> _Try it_
Give the number of lines in the following entries that contain the word "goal", with nothing added.

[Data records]
━━━━━━━━━━━━━━━━━━━━━━━━━━━━━━

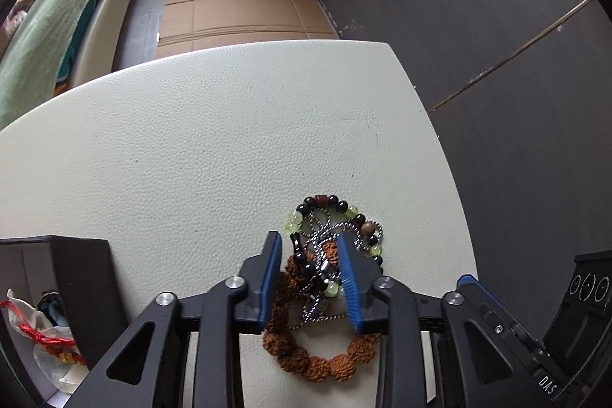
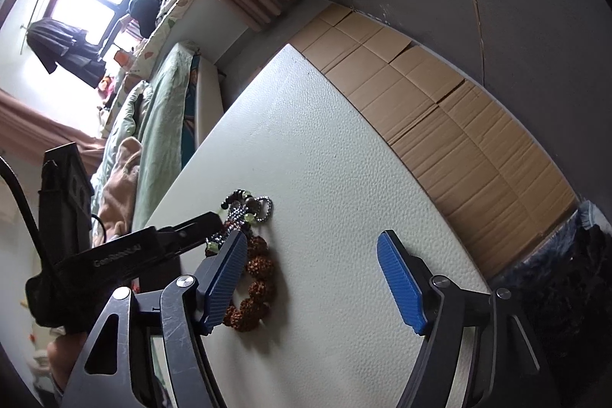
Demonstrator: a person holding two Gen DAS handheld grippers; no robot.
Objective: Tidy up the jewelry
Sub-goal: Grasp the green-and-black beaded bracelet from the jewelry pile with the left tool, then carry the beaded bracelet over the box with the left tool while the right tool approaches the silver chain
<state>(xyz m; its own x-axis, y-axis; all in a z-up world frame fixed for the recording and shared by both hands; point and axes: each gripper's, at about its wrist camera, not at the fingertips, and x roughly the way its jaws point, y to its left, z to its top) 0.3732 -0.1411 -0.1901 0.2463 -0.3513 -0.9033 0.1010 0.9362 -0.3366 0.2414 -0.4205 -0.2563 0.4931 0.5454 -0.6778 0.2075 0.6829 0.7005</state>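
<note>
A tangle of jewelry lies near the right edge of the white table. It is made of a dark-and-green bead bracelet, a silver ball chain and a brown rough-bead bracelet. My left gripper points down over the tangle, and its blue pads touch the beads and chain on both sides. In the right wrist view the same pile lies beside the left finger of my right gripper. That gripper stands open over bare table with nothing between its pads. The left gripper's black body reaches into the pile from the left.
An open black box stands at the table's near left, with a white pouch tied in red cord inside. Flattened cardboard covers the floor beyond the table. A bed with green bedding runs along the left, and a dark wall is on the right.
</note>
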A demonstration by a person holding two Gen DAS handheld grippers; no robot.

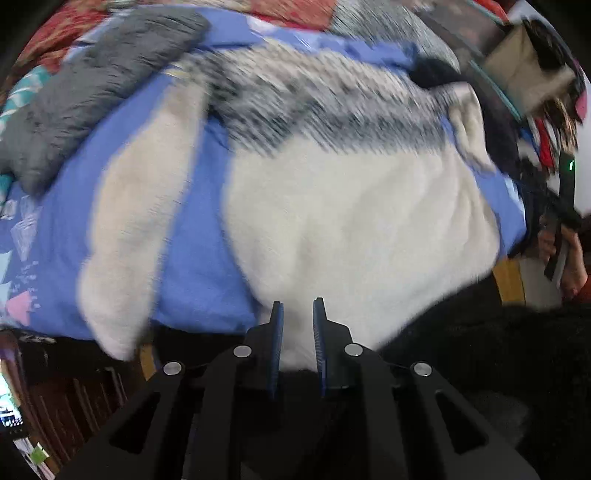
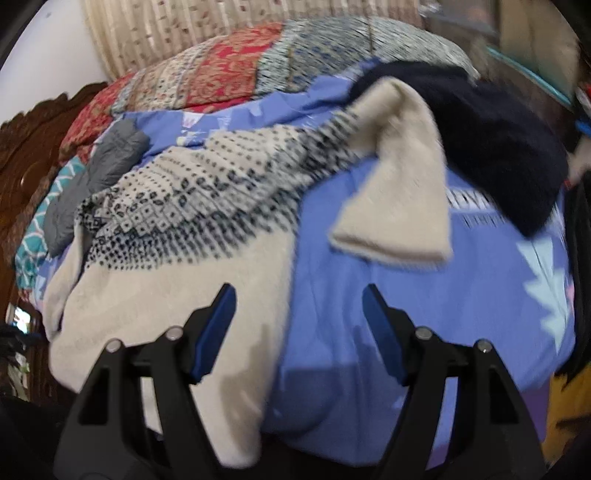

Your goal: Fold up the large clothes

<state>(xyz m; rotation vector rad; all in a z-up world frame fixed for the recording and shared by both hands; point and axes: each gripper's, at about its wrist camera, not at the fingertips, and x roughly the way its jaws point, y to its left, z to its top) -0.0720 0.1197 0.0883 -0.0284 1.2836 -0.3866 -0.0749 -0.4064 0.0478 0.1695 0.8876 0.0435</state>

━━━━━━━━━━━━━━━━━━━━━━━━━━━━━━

> _Result of the exercise_
2